Work instructions: Using the records below, repeat exactly the lines from the one holding "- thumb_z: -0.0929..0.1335" through the one holding "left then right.", both ends included, and no others.

(Dataset excerpts)

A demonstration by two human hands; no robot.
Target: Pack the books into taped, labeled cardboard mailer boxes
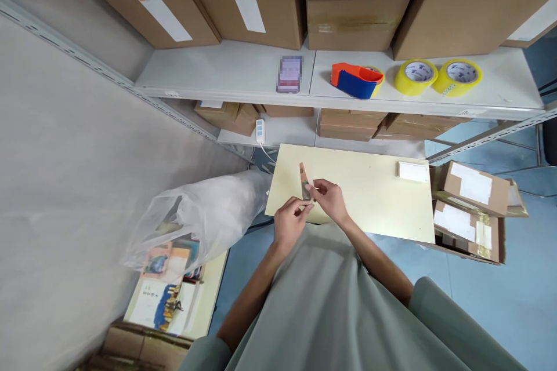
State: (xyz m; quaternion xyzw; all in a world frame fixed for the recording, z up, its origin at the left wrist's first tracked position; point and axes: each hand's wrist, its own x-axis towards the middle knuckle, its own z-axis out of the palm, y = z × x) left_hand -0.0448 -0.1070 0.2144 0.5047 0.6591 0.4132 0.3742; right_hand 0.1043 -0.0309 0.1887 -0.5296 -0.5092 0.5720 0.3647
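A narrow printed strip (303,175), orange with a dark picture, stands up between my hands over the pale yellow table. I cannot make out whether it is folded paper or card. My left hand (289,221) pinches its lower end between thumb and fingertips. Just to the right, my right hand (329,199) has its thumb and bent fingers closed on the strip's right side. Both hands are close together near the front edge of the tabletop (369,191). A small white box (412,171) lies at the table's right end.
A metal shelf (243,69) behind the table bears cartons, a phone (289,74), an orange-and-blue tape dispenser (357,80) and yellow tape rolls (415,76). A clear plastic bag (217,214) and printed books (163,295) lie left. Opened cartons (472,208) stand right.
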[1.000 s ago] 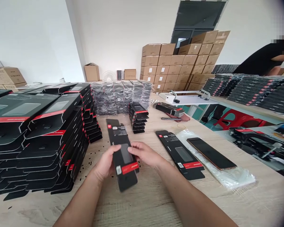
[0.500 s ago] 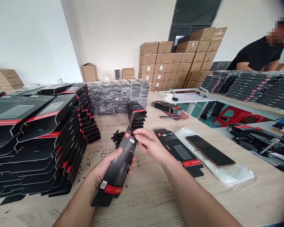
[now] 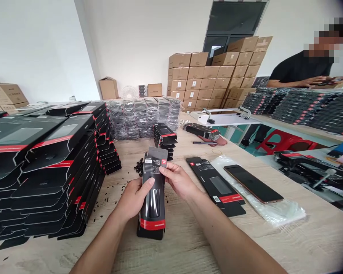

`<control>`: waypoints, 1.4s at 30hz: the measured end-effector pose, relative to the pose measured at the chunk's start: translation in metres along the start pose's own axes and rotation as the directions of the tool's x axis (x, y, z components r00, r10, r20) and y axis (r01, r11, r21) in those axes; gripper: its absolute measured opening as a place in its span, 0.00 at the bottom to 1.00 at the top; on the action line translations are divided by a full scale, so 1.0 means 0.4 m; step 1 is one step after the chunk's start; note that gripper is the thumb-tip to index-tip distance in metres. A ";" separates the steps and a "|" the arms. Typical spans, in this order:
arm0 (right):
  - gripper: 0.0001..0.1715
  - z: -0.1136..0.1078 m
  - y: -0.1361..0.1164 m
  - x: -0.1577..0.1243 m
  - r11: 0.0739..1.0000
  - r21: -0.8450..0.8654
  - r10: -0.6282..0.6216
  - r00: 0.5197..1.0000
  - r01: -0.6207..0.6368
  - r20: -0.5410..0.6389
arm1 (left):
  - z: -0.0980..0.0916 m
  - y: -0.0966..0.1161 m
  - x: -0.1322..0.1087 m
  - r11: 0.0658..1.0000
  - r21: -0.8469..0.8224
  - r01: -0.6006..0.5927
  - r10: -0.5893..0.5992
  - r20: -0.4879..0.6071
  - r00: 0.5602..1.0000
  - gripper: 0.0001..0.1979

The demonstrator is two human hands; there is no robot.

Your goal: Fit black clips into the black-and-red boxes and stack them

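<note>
1. The left hand (image 3: 133,198) and the right hand (image 3: 175,180) hold one black card package (image 3: 153,194) upright, in the middle of the view, over the tabletop (image 3: 177,243).
2. The fingers (image 3: 171,173) of both hands are clamped on its sides.
3. At 3 o'clock lies another flat package (image 3: 214,186); at 9 o'clock stand tall package stacks (image 3: 45,167).

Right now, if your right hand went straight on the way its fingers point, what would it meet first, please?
The black-and-red card package it is touching, so the right hand has nothing nearer in that line.
</note>
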State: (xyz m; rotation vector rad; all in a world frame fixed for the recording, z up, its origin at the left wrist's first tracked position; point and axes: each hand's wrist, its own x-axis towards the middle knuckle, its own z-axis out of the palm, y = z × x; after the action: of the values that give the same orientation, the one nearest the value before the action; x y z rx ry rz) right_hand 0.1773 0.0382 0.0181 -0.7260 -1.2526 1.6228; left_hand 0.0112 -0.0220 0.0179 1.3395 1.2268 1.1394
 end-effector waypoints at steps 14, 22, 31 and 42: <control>0.29 0.030 0.059 -0.009 0.974 -0.224 0.016 0.999 -0.026 -0.047 | -0.032 -0.008 0.028 0.955 -0.283 0.090 -0.116 -0.076 0.990 0.18; 0.34 -0.001 0.041 0.001 0.949 -0.316 -0.036 0.998 0.021 -0.044 | -0.029 -0.017 0.035 0.992 -0.129 0.009 -0.036 -0.210 0.977 0.37; 0.16 0.024 0.043 -0.003 0.979 -0.189 0.064 0.997 -0.072 -0.047 | -0.024 -0.020 0.036 0.964 -0.244 -0.102 0.065 -0.157 0.985 0.14; 0.12 -0.023 0.014 0.011 0.957 -0.266 -0.139 0.987 0.113 -0.078 | -0.011 -0.003 0.011 0.952 -0.304 -0.039 0.079 0.120 0.990 0.12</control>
State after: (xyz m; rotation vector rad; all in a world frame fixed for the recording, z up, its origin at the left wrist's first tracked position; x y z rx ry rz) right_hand 0.1816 0.0455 0.0103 -0.8567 -1.4289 1.3184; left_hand 0.0070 -0.0174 0.0173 1.2031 0.8826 1.2068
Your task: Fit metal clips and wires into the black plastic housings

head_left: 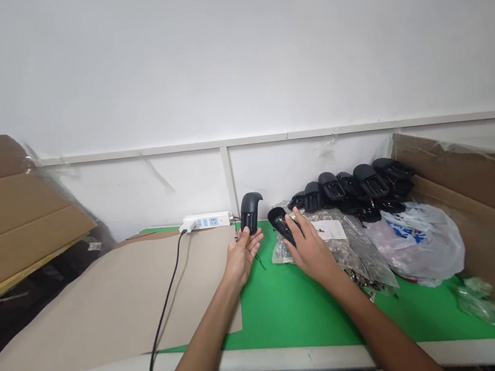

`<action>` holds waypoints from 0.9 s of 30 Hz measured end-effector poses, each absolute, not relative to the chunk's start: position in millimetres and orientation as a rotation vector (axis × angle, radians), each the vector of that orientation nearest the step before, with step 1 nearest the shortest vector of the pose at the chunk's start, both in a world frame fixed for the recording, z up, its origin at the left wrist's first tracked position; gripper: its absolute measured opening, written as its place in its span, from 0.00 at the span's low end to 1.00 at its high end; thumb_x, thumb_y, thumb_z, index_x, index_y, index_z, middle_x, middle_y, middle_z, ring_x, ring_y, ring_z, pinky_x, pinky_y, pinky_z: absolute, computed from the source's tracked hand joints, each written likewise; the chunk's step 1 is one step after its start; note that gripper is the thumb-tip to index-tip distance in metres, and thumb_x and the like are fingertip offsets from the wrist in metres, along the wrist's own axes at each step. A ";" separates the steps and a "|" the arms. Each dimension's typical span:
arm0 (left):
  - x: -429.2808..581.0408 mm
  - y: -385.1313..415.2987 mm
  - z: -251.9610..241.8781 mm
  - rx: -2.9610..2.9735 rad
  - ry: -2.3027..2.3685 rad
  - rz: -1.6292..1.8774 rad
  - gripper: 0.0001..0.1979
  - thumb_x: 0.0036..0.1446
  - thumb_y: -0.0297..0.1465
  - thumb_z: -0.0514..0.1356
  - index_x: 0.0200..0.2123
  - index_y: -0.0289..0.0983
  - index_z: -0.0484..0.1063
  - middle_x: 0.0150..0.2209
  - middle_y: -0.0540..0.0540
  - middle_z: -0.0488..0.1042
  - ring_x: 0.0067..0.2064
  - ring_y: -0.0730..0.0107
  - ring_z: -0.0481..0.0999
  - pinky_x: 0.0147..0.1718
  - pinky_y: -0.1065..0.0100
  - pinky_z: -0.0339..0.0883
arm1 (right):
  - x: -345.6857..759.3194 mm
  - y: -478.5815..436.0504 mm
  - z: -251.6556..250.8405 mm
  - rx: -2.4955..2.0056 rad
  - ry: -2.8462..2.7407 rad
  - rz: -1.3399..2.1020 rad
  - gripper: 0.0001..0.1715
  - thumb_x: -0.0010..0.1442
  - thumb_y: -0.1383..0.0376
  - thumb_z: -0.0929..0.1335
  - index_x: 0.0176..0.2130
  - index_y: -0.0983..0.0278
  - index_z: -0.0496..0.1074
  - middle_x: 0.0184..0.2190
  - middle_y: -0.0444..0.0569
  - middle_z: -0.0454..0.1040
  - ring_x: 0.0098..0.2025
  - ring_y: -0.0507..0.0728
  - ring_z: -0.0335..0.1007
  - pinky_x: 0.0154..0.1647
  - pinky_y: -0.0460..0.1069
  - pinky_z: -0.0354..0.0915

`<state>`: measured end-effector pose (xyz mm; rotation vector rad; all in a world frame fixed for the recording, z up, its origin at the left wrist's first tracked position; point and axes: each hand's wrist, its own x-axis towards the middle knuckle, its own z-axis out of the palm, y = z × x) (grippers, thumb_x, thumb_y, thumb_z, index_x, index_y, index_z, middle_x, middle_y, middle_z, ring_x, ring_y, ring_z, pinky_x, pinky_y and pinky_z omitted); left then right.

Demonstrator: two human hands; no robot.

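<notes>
"Black housing first: where does it stand against your grip?"

"It rises above my left hand, near upright with a slight lean to the right. My thumb lies across the front of its lower end, the fingers beside and behind; that hand is clamped on it. Its slotted face is towards me. A thin dark cord hangs beside the fingers."

"And the right?"

"My right hand touches a second shell, which lies tilted, projecting to the left of my fingers, at the edge of a clear bag of small parts. Whether the fingers close on it or merely rest there, I cannot tell."

"Markings?"

"A white paper label on the clear bag: print too small to read. Blue lettering on the white plastic bag: creased, illegible. The power strip carries blue socket panels. More black units are piled behind the bags."
</notes>
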<state>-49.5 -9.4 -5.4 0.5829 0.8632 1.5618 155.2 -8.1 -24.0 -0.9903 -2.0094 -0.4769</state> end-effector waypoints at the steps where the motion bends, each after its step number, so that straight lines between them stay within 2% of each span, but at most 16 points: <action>1: -49.8 -9.6 -4.9 0.582 0.861 1.561 0.13 0.62 0.35 0.69 0.44 0.35 0.73 0.43 0.38 0.84 0.40 0.69 0.85 0.33 0.77 0.75 | 155.1 -9.3 -23.7 -0.991 -1.991 -0.467 0.42 0.74 0.61 0.64 0.78 0.65 0.43 0.74 0.67 0.54 0.73 0.72 0.57 0.67 0.66 0.68; 5: -52.3 -7.4 -7.1 0.616 0.876 1.559 0.15 0.63 0.39 0.68 0.45 0.34 0.75 0.43 0.36 0.84 0.40 0.68 0.85 0.35 0.75 0.75 | 154.5 -13.2 -23.5 -0.947 -1.959 -0.423 0.39 0.74 0.59 0.63 0.76 0.66 0.48 0.70 0.67 0.61 0.70 0.70 0.62 0.64 0.66 0.70; 12: -56.4 -3.8 -14.7 0.698 0.828 1.521 0.21 0.61 0.45 0.69 0.48 0.35 0.76 0.49 0.36 0.83 0.44 0.65 0.85 0.37 0.73 0.76 | 152.2 -23.6 -20.2 -0.770 -2.001 -0.391 0.32 0.73 0.62 0.65 0.71 0.66 0.59 0.59 0.64 0.75 0.61 0.68 0.73 0.60 0.65 0.73; 17: -59.5 -3.0 -15.8 0.694 0.785 1.526 0.20 0.60 0.44 0.70 0.47 0.37 0.74 0.48 0.38 0.83 0.47 0.65 0.85 0.38 0.73 0.76 | 151.3 -32.7 -15.8 -0.711 -2.008 -0.380 0.24 0.73 0.64 0.64 0.65 0.67 0.66 0.55 0.61 0.78 0.56 0.66 0.76 0.57 0.62 0.76; 23: -59.1 1.1 -21.2 0.722 0.790 1.515 0.21 0.57 0.43 0.72 0.45 0.37 0.72 0.46 0.39 0.83 0.44 0.66 0.85 0.44 0.70 0.77 | 147.8 -54.9 -31.2 -0.672 -2.008 -0.331 0.22 0.73 0.68 0.62 0.63 0.67 0.68 0.51 0.59 0.81 0.49 0.62 0.82 0.45 0.54 0.79; 27: -56.0 0.2 -22.2 0.752 0.795 1.461 0.19 0.57 0.40 0.73 0.45 0.37 0.72 0.46 0.38 0.83 0.42 0.67 0.85 0.41 0.71 0.77 | 141.4 -77.3 -45.6 -0.775 -1.968 -0.118 0.22 0.74 0.67 0.61 0.63 0.64 0.68 0.53 0.56 0.81 0.50 0.60 0.83 0.48 0.52 0.79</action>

Response to the exercise:
  - thumb_z: -0.0929..0.1335
  - index_x: 0.0176..0.2130
  - index_y: -0.0983..0.0278
  - index_z: -0.0496..0.1074
  - middle_x: 0.0184..0.2190
  - middle_y: -0.0444..0.0569
  - middle_z: -0.0454..0.1040
  - ring_x: 0.0098..0.2025
  - ring_y: -0.0507..0.0728
  - ring_z: -0.0335..0.1007
  - pinky_x: 0.0154..0.1647
  - pinky_y: -0.0460..0.1069
  - pinky_z: -0.0354..0.0915

`<state>`: measured end-effector pose (xyz mm; rotation vector rad; all in a world frame fixed for the recording, z up, its origin at the left wrist's first tracked position; point and axes: each hand's wrist, its own x-axis towards the middle knuckle, its own z-axis out of the palm, y = z × x) (grippers, thumb_x, thumb_y, thumb_z, index_x, index_y, index_z, middle_x, middle_y, middle_z, ring_x, ring_y, ring_z, pinky_x, pinky_y and pinky_z omitted); left then right.

Work on the exercise is now finished.